You need two things in order to find the growth you are looking for this year:

  • A talent or skill of some sort
  • Hours and hours of focused hard work

Too many people have one or the other: either tons of unfocused hard work, or a talent that is never properly developed, never honed. Acknowledging the need for both is essential for growth. To not be complacent in your past accomplishments, in your present skillset. And likewise, to think critically enough about how to target specific areas for growth – knowing where to focus, and what to let slide.

Talent is not enough. Experience is not enough. You need to challenge yourself, to take those innate talents and push them hard. That it is about DESIRE and MOTIVATION. To make space in your life. And to be really particular about how you will find the resources to grow.

I do a lot of reading, researching and listening to music. I find the same story again and again behind great works by writers, creators and musicians. For instance: I bought the box set for Bruce Springsteen’s ‘Darkness on the Edge of Town’ last weekend and made a small update about it to Facebook. Dean Horowitz left this comment:

“Writing 70 songs for a single album demonstrates that genius is as much about focused hard work as it is about realizing ones gifts.”

In the documentary that accompanied the set, you saw how Bruce and the band pushed their talent, spend hundreds of hours shaping and crafting. They rejected enough finished material for well more than a single album. They judged their work at a very high bar: greatness.

How will each of us get on the path to greatness? Let’s explore some ways to frame our growth this year:

  • Set Goals
    I’m not talking about vague resolutions, but specific goals with a real plan behind them. This means setting benchmarks and milestones, it means defining the difference between failure and success. Don’t be too safe about it, take a risk. Scare yourself into action.

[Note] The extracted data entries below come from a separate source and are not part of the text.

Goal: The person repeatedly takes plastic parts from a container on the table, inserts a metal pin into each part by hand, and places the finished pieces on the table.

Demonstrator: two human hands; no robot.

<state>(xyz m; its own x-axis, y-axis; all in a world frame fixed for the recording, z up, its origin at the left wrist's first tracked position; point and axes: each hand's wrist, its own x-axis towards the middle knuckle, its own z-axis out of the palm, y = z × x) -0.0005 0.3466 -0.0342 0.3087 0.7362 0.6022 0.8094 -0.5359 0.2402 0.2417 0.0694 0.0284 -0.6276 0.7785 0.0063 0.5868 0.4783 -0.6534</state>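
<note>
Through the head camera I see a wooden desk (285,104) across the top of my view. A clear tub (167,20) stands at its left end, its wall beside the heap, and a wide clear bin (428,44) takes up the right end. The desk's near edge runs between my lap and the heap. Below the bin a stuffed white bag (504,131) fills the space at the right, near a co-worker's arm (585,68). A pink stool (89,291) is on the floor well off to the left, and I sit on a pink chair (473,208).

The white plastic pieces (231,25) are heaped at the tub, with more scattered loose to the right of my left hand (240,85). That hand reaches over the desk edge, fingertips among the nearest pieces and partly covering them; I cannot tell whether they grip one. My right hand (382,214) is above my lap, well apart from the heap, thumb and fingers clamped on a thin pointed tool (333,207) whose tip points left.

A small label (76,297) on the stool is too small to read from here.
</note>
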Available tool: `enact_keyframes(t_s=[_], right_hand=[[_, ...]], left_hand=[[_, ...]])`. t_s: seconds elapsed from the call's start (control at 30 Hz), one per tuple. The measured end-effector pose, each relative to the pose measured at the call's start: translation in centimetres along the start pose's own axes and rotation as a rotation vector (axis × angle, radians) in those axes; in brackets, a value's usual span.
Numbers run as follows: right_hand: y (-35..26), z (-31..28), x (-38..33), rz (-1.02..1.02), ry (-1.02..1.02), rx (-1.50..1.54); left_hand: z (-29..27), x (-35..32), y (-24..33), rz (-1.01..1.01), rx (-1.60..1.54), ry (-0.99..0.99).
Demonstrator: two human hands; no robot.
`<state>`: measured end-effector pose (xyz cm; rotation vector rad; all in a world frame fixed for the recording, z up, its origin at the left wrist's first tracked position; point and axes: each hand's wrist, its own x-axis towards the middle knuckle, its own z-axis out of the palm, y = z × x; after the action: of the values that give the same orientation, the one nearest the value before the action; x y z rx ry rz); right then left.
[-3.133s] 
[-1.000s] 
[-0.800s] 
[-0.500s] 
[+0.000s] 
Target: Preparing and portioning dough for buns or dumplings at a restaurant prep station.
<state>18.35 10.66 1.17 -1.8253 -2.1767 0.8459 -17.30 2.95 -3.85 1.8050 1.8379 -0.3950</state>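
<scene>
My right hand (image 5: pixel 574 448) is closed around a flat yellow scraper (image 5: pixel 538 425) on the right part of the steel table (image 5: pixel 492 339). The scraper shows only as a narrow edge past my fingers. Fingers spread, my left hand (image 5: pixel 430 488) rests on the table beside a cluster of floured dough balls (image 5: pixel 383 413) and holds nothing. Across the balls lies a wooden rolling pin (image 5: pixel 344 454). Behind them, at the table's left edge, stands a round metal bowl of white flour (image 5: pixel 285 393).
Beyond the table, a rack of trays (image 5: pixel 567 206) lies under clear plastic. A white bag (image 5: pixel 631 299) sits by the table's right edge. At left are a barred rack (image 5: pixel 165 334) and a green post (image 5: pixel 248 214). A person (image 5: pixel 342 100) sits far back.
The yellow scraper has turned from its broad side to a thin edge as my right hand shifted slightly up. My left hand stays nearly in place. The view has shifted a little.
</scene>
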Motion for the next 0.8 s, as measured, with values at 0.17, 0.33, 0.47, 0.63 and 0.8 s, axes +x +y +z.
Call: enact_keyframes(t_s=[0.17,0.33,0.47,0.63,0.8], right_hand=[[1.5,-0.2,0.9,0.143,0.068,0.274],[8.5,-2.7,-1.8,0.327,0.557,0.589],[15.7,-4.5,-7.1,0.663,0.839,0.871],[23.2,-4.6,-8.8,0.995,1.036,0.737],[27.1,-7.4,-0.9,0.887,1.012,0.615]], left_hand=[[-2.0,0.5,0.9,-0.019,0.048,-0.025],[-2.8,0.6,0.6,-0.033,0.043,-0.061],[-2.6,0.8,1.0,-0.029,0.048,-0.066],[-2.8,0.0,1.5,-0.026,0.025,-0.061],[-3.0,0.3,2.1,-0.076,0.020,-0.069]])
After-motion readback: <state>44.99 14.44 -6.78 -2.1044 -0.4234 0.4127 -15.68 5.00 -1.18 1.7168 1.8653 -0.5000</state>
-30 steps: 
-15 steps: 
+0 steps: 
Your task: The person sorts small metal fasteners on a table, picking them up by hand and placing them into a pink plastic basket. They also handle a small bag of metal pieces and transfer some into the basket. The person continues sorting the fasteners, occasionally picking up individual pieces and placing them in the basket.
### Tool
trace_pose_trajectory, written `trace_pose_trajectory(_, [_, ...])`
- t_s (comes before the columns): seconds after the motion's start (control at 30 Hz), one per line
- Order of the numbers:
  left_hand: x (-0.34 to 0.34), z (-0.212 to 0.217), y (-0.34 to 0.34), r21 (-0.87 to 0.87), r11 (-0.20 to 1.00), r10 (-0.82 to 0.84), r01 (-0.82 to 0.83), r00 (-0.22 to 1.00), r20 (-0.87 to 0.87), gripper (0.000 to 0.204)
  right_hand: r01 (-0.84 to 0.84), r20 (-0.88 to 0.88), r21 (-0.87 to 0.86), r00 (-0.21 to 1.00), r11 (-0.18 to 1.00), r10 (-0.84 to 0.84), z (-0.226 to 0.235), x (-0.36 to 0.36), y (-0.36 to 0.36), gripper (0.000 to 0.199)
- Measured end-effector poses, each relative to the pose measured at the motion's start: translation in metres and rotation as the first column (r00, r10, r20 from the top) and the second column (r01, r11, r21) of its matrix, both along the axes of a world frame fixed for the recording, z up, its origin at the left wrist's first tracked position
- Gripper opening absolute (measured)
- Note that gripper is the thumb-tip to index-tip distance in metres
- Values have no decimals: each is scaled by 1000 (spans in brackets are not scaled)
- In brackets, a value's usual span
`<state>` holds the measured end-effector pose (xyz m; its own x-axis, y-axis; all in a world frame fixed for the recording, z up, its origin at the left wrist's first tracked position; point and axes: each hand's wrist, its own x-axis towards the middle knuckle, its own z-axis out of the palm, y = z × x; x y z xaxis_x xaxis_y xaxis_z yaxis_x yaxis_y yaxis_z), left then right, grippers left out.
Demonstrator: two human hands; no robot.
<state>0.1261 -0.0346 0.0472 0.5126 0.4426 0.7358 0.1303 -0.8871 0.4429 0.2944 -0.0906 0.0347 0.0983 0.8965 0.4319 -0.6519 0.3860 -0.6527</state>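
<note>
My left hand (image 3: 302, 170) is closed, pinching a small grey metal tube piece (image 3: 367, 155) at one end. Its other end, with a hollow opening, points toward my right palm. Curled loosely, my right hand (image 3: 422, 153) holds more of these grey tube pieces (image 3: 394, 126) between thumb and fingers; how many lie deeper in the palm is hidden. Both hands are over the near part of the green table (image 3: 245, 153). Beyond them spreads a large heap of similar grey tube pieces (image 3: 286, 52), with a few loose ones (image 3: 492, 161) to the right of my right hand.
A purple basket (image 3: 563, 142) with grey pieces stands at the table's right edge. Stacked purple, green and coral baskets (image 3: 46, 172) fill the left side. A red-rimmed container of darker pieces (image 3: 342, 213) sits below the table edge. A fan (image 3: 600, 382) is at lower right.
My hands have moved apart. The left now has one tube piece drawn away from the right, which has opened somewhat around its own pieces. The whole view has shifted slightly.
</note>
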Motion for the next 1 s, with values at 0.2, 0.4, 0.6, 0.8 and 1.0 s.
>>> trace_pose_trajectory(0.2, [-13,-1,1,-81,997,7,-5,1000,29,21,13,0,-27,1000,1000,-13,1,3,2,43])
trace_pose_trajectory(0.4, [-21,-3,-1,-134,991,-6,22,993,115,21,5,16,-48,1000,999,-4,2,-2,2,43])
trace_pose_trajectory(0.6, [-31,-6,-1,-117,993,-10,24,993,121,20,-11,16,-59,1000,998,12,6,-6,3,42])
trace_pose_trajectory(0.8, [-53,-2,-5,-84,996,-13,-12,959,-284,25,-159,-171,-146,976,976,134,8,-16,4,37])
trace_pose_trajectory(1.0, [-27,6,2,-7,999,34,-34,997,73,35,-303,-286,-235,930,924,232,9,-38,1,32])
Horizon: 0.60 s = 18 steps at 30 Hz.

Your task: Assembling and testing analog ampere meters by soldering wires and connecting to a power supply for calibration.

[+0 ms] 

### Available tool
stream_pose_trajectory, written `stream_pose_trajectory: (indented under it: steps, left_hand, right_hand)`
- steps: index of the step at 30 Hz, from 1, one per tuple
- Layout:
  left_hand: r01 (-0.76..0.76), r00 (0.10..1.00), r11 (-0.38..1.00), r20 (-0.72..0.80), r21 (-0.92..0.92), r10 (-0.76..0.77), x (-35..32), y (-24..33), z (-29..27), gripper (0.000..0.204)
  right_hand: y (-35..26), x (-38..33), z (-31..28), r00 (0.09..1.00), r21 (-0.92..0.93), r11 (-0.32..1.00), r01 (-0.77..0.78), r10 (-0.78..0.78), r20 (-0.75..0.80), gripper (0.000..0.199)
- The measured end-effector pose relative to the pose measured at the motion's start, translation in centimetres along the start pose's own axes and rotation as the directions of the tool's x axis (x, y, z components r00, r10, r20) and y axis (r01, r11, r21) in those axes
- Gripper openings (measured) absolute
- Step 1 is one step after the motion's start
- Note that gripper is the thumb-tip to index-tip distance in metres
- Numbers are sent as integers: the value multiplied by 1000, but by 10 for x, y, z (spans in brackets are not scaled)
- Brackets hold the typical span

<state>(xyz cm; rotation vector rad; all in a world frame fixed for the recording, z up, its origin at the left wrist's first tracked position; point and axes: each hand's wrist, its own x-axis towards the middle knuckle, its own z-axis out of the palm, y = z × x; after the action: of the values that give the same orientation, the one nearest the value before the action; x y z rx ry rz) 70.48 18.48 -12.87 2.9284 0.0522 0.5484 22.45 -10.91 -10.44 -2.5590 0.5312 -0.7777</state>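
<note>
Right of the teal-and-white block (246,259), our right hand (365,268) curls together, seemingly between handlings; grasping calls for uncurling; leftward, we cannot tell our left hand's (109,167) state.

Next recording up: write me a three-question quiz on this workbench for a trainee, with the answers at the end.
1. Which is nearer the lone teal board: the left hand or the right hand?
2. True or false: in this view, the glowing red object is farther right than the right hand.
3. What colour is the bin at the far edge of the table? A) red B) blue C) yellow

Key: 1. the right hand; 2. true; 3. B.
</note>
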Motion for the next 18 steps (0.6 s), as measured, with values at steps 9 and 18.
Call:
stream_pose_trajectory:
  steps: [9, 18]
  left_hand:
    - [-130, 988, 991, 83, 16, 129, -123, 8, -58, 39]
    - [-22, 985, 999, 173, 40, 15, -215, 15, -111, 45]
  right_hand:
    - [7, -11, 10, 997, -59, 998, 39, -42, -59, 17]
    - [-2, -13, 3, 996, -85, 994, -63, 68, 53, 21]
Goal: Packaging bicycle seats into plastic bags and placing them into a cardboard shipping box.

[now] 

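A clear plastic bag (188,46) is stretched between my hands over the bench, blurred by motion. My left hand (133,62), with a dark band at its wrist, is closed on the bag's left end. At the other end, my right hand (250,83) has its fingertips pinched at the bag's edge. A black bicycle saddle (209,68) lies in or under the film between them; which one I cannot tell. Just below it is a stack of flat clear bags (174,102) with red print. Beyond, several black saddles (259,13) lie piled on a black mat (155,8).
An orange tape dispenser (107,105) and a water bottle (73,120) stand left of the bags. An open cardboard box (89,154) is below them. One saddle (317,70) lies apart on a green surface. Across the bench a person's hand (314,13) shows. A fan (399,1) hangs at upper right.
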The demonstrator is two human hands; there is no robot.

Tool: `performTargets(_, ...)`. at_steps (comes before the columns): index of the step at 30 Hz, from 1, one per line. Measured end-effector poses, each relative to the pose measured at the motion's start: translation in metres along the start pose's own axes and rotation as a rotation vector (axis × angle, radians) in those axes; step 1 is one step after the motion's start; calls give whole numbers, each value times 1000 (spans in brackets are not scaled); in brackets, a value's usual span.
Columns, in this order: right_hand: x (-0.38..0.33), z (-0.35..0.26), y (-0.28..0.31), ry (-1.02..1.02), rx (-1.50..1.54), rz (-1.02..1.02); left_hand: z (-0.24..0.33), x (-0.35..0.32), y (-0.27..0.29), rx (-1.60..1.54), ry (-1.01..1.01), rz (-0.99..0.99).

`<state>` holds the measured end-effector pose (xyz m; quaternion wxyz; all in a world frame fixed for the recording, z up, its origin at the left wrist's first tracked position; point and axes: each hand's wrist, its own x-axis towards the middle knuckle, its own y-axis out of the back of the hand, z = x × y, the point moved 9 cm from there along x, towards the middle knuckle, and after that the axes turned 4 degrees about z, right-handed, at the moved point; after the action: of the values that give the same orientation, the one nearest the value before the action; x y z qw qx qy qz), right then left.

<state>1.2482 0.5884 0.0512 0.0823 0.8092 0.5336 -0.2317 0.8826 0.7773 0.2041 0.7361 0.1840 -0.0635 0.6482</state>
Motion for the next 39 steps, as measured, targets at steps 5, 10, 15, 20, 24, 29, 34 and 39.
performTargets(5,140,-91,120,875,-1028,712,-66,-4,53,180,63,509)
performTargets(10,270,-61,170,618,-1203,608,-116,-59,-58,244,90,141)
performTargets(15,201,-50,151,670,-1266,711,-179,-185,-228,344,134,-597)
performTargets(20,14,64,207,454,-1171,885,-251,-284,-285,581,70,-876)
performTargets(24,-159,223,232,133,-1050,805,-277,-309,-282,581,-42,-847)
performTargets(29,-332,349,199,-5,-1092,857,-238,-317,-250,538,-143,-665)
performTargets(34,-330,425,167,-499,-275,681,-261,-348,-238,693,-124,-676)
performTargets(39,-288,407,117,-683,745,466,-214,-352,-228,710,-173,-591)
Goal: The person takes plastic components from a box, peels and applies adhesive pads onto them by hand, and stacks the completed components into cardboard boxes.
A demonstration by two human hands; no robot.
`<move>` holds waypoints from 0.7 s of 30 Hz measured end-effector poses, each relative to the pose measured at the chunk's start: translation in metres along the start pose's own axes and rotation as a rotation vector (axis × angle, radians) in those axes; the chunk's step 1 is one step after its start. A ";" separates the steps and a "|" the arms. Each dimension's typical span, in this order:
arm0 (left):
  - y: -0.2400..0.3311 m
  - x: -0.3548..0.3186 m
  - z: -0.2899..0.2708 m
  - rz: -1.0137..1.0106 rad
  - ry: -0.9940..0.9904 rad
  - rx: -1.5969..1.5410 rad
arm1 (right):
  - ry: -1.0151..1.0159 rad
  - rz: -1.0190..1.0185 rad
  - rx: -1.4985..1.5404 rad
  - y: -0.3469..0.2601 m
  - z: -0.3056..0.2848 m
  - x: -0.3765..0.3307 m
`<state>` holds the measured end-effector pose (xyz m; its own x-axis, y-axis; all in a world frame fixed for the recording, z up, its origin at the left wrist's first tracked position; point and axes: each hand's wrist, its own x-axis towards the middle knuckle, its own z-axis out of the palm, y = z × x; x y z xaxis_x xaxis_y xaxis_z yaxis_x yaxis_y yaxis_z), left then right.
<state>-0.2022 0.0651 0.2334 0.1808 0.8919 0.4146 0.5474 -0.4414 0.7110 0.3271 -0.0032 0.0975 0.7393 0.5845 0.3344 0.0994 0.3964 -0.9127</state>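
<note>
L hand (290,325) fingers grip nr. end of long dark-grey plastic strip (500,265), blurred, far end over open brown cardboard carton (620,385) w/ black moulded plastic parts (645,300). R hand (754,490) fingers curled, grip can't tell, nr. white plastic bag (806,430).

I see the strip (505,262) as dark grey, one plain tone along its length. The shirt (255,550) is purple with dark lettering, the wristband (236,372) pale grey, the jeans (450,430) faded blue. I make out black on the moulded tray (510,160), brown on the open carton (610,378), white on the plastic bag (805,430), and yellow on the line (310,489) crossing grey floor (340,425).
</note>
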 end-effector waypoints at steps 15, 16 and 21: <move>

  • Write It Down and Tell Someone
    Make yourself accountable. Write down your goals and post it somewhere. Even better: tell people. Post it to Facebook, talk it over with a friend. Accountability is a big factor here. That is why weight-loss programs that require group activities tend to work more often than those that are just a solitary experience. You are more likely to stay on track, to feel good as you progress and have a support system when you stall. It’s also an important step, taking the dream out of your head, and sharing it with the world. In some ways, you are planting that seed, and giving it a chance of growing.

  • Do Your Research
    Ask people questions. I’m so shocked at how infrequently people do this. Too many people ASSUME they know how to do something, what its value is, the hard parts and the upsides of whatever they are pursuing. But instead of guessing, ASK people who have done it. They will tell you how hard it was, what’s its really like. They will also likely help you get started. Don’t start down a path only to turn back once you realize it wasn’t for you. Do your research. It’s easy, buy someone coffee, and ask questions.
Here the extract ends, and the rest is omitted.